In other words, accountability frameworks are not silver bullets. They are not substitutes for increasingly ambitious policy that is sufficiently stringent to achieve long-term targets. They cannot unilaterally create a cross-partisan consensus (the UK’s political consensus on climate precedes the Climate Change Act). They cannot—on their own—solve long-standing challenges of distributing emissions-reducing effort across the country.

Conditions for success

A Canadian accountability framework can, can however, create the conditions for success in the long-term with a more subtle approach.  

The federal government should define legally binding milestones only for the country as a whole. It should, however, provide technical detail in its analysis and projections—for information only—about how provincial and territorial emissions might look under different policy scenarios.  

It should also create incentives for provinces and territories—and indeed, other orders of government—to implement their own accountability frameworks, backed by their own policies. 

Canada is most likely to achieve stable, durable policy that is sufficiently stringent to achieve our targets if multiple levels of governments are contributing with their own policies. That means different orders of governments relying on different policy instruments, according to their own legislation, regulation, and analysis. It means different regions tailoring policy designs according to their own local emissions challenges, opportunities, and context.  

The path to coherent policy and long-term climate success

Does all this raise the prospect of a patchwork of policies, perhaps with gaps and omissions across the country?  Yes. 

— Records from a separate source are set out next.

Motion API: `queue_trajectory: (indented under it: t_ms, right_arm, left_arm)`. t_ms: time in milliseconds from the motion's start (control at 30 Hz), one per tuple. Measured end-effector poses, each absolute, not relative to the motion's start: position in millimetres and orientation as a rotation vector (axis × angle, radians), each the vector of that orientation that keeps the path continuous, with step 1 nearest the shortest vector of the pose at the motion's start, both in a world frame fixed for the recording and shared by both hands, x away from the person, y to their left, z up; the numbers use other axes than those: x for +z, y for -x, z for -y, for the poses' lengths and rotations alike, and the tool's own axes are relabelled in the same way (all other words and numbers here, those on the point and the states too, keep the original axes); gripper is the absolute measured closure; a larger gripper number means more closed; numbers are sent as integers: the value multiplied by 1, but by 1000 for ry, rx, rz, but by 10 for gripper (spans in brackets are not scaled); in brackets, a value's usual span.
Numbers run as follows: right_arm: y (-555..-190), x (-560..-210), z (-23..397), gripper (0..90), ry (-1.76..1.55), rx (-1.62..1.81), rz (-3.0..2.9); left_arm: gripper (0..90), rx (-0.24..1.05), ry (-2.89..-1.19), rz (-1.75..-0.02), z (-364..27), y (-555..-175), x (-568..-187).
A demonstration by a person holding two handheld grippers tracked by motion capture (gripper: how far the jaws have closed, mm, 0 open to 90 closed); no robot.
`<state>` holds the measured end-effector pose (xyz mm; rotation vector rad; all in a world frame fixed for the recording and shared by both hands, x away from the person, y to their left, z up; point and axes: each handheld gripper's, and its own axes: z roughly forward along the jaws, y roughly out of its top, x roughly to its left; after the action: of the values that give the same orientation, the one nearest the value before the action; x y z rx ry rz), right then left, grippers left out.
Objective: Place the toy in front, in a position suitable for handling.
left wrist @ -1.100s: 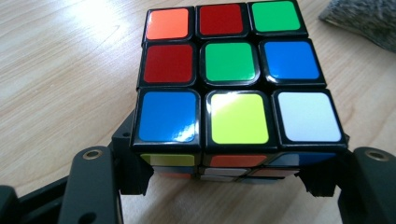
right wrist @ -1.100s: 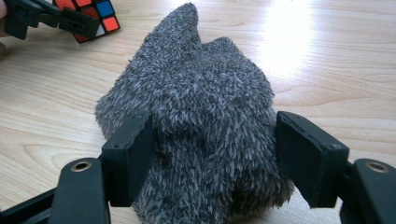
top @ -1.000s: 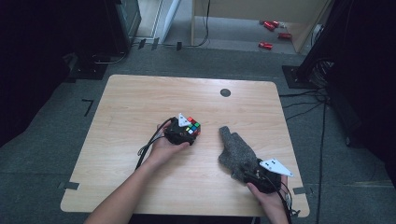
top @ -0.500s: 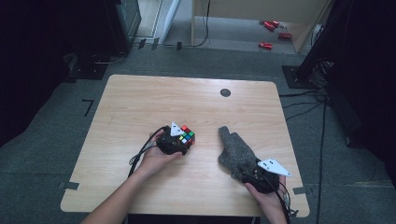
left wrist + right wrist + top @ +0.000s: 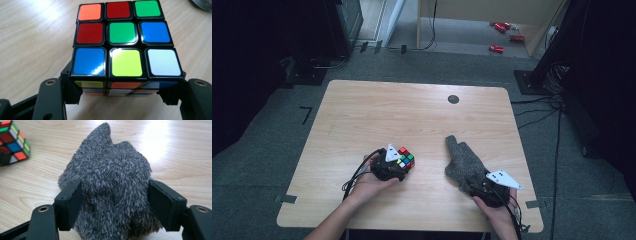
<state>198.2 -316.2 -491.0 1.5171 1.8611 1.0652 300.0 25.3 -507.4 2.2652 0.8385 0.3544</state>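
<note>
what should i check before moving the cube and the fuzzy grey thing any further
1. Left gripper closed on the puzzle cube: ok, jaws press both sides.
2. Right gripper closed on the grey fuzzy mitt: ok, jaws squeeze it.
3. Cube square between the jaws: ok.
4. Gap between cube and mitt on the table: ok, apart.
5. Cube lifted off the table: cannot tell.
6. Cables free of the table edge: cannot tell.

— Inspector: Condition of the left gripper [image 5: 398,166]?
— Assistant: Black body, pale three-cornered plate on top, black cable looping off at seven o'clock. Its jaws are matte black, each with a brass-ringed screw hole.
— Inspector: The right gripper [image 5: 477,182]?
— Assistant: Same build; plate at three o'clock, cables trailing toward five. Forearms bare, no sleeves.
</note>
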Motion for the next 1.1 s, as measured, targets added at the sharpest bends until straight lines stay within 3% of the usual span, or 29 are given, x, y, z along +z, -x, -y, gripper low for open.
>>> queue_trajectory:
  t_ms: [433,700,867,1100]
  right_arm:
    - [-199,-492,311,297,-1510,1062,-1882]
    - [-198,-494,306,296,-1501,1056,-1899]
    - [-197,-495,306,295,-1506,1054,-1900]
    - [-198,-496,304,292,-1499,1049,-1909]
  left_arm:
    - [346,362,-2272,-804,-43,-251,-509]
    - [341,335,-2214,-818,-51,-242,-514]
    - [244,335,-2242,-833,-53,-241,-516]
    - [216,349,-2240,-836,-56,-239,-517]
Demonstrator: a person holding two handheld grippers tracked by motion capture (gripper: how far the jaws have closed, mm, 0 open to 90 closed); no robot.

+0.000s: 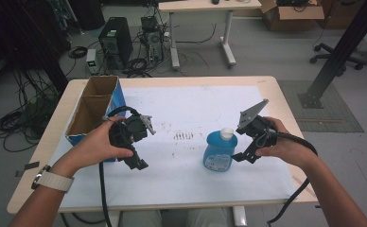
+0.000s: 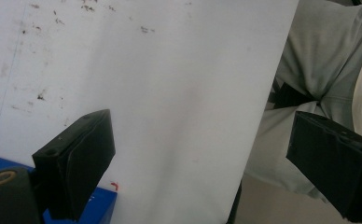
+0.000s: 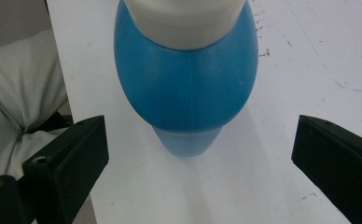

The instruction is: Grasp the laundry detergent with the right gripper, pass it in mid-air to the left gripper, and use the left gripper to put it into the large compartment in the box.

But accountability frameworks can help here too. The road to policy across the country that is both coherent and sufficiently stringent can’t avoid messiness and challenging conversations. In fact, surfacing those issues through transparent information about projected emissions and policy plans and tackling them head-on through constructive—if challenging—forums for discussion are necessary steps.  

Perhaps counter-intuitively, climate accountability frameworks are most powerful not as a stick, but as a flashlight. To collectively get to our long-term climate commitments, we need to shine a little more light on each step we take.